The “Save L.A. Cougars” campaign will kick off Friday at a public rally featuring legislators and schoolchildren at the site of the proposed crossing near Liberty Canyon Road, about 30 miles northwest of downtown Los Angeles.
The crossing, long on the wish list of scientists and transportation officials, would link protected habitat on either side of the freeway to give cougars, bobcats and other wildlife safe passage through the dense urban landscape to find food and mates.
P-22, the celebrity cougar celebrated for having traversed two Los Angeles freeways to find his own turf, “has become a great symbol of this nationwide issue,” said Beth Pratt, California director of the National Wildlife Federation.
Pratt said the attention P-22 has gotten — including the astonishing National Geographic image by Steve Winter featuring the cougar with the Hollywood sign as backdrop — has raised awareness of the challenges facing mountain lions, bobcats and other animals struggling to survive in urban environments. P-22 so impressed Pratt that she got a tattoo of his face and the Hollywood sign on her upper left arm.
“We’re trying to reinspire people to fund conservation projects,” said Collin O’Mara, the federation’s president and chief executive. Federal funding will probably be needed to build the crossing, he said, “and we want to show there’s strong public and political support.”
The Santa Monica Mountains Fund, founded in 1988, is the nonprofit partner of the 153,000-acre Santa Monica Mountains National Recreation Area, a unit of the National Park Service.

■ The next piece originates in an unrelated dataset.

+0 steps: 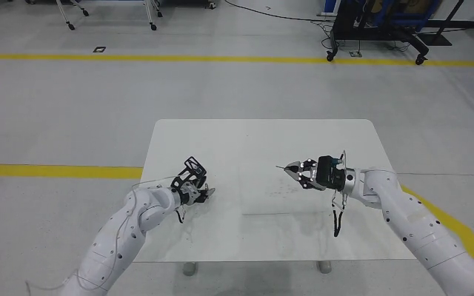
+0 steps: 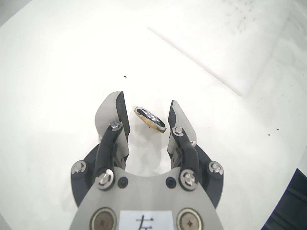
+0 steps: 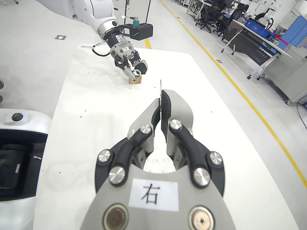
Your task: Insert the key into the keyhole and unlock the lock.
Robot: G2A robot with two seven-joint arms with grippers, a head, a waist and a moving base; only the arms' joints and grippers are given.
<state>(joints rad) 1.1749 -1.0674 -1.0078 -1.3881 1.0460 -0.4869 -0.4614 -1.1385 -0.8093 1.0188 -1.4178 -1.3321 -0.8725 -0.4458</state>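
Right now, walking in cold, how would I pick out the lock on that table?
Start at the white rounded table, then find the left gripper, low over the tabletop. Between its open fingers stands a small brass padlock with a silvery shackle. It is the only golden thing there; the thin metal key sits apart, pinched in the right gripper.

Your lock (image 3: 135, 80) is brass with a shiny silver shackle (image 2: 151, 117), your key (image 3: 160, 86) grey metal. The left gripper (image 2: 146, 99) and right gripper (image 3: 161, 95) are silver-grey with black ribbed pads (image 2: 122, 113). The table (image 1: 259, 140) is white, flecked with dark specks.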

The fund spends as much as $35,000 a year to support a long-term National Park Service mountain lion study in the area, said Executive Director Art Eck.
The two groups will work together to support that research and to secure public and private funding for the design of the Liberty Canyon crossing. The National Wildlife Federation, with millions of supporters, has a broad reach.
The California Department of Transportation has tried three times for federal funding for a $10-million crossing near the Liberty Canyon exit. The area is part of a critical wildlife corridor that connects the Santa Susana Mountains and Simi Hills to the Santa Monica Mountains.
“We’re happy to have more support for this important project,” said Lauren Wonder, a Caltrans spokeswoman. She said $3 million would be needed to cover the costs of research and design.
“Ultimately,” she added, “the coalition will need anywhere from $10 million to $30 million to construct it.”
After initially considering a tunnel, wildlife proponents are now lobbying for a landscaped crossing over the freeway, like those that have been successful in Canada and Europe and are starting to be used in the Western U.S.
The groups have lined up a broad group of supporters, including city and county officials, state agencies and homeowners associations. Pratt said one goal is “to be shovel-ready by 2018.”
As for P-22, who scientists say might soon need to go on the prowl for a mate and a habitat larger than Griffith Park, Pratt said: “The crossing is not going to help him.… He shouldn’t be there. He’s got nowhere to go.”